**EXERCISE OBJECTIVE:**
Nothing but a verbatim copy of the data, minus the images, should be returned.

**GIVEN INFORMATION:**

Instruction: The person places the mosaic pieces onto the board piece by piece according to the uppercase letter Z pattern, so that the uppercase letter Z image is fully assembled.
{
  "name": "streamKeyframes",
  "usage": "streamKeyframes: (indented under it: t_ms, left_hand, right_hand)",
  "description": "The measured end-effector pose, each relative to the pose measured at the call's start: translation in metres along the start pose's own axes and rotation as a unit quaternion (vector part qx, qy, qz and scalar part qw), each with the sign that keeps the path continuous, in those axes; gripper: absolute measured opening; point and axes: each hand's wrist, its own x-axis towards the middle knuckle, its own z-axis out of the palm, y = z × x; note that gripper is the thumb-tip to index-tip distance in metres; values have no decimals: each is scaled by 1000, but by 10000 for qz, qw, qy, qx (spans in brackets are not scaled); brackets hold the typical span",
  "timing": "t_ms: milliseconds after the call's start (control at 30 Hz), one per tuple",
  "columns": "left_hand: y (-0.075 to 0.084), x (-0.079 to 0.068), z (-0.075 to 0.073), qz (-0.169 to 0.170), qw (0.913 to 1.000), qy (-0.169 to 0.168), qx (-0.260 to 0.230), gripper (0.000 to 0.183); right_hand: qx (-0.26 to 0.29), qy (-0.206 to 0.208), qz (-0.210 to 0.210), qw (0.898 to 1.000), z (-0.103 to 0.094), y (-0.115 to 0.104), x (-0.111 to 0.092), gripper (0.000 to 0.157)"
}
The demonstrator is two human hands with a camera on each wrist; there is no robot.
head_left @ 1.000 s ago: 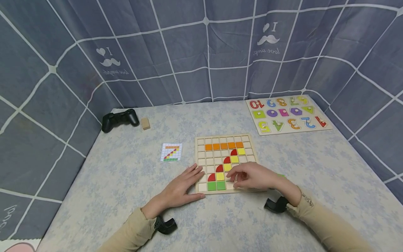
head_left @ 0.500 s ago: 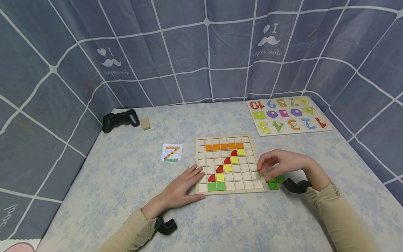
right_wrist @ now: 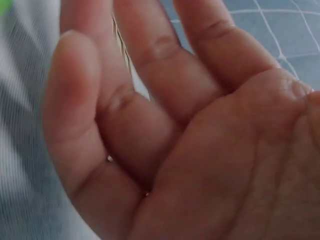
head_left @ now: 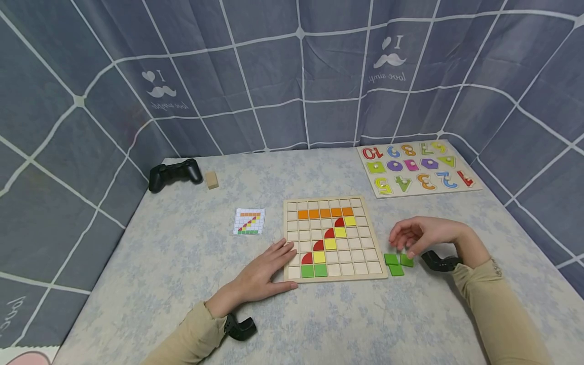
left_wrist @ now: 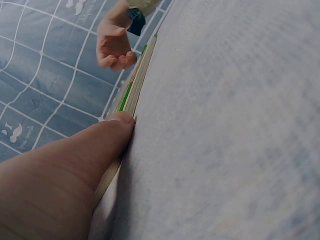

**WRITTEN SOLUTION:**
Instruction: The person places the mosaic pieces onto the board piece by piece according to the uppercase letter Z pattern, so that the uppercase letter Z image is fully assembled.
{
  "name": "streamKeyframes",
  "usage": "streamKeyframes: (indented under it: t_ms, left_hand, right_hand)",
  "description": "The measured end-effector pose, each relative to the pose measured at the call's start: translation in metres along the start pose's own axes and rotation as a unit quaternion (vector part qx, qy, qz and scalar part qw), each with the sign that keeps the path continuous, in those axes; gripper: absolute measured opening; point and axes: each hand's wrist, its own x-axis towards the middle knuckle, its own z-axis out of the palm, y = z × x; note that gripper is the thumb-tip to index-tip distance in metres; values have no decimals: each is scaled by 1000, but by 10000 for qz, qw, qy, qx (spans in brackets are not scaled); brackets hold the typical span",
  "timing": "t_ms: milliseconds after the call's start (control at 30 Hz), one per tuple",
  "columns": "left_hand: y (-0.075 to 0.084), x (-0.079 to 0.068), z (-0.075 to 0.073), qz (-0.169 to 0.170), qw (0.913 to 1.000), qy (-0.169 to 0.168), qx (-0.260 to 0.230), gripper (0.000 to 0.183); right_hand: qx (-0.26 to 0.29), qy (-0.206 to 0.208), qz (-0.210 to 0.210), qw (0.898 to 1.000), z (-0.103 to 0.094), y (-0.115 to 0.104), x (-0.111 to 0.092), gripper (0.000 to 0.157)"
}
The demonstrator is two human hands with a camera on each wrist; there is no robot.
head_left @ 1.000 s ago: 
head_left @ 0.500 s ago: 
right_wrist @ now: 
head_left @ now: 
left_wrist @ now: 

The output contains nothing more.